THE PROBLEM: Please give back word for word the lines of the material below between the line containing "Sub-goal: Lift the" and the line containing "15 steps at", inclusive.

GIVEN INFORMATION:

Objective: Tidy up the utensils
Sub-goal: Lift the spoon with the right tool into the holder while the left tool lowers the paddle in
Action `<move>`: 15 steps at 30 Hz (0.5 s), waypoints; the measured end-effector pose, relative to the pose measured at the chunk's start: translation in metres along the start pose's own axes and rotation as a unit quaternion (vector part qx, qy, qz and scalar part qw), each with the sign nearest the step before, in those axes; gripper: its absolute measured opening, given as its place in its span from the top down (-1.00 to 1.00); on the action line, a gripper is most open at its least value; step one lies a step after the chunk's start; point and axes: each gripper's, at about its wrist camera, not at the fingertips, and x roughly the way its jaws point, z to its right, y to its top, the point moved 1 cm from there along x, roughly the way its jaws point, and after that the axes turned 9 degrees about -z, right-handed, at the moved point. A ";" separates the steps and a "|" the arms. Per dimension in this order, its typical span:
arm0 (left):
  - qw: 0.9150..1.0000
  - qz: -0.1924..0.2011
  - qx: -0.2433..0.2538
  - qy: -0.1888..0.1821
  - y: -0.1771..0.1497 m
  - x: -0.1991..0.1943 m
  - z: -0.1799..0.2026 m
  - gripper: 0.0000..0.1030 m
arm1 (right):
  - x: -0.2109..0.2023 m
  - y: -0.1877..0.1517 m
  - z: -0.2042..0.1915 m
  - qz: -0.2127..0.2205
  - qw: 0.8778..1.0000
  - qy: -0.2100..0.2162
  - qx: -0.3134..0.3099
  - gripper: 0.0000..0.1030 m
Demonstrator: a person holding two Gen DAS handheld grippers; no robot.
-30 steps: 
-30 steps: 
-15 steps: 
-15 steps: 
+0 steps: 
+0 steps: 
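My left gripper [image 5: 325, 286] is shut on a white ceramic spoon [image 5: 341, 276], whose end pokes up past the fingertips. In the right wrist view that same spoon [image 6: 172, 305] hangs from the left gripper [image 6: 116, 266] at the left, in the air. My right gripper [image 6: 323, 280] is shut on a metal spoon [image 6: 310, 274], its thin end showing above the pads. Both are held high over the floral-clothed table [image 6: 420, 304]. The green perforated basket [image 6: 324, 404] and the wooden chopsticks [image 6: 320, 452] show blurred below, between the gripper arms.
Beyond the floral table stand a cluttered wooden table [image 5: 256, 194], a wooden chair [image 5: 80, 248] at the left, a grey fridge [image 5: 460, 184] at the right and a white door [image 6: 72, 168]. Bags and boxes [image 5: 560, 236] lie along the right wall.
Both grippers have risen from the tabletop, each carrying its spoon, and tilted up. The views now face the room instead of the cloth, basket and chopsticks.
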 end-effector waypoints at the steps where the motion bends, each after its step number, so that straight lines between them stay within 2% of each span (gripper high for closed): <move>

EXERCISE ANSWER:
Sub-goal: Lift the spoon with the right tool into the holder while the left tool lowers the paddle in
Action `<move>`: 15 steps at 30 Hz (0.5 s), waypoints; the measured end-effector pose, relative to the pose measured at the chunk's start: translation in metres along the start pose's own axes and rotation as a unit quaternion (vector part qx, qy, qz and scalar part qw), each with the sign nearest the step before, in those axes; gripper: its absolute measured opening, given as its place in its span from the top down (-1.00 to 1.00); on the action line, a gripper is most open at its least value; step one lies a step after the chunk's start; point and axes: each gripper's, at about its wrist camera, not at the fingertips, and x roughly the way its jaws point, z to its right, y to its top, the point moved 1 cm from there along x, roughly the way its jaws point, and after that the axes turned 9 degrees about -z, right-handed, at the moved point. A ";" separates the steps and a "|" the arms. Per dimension in this order, its typical span:

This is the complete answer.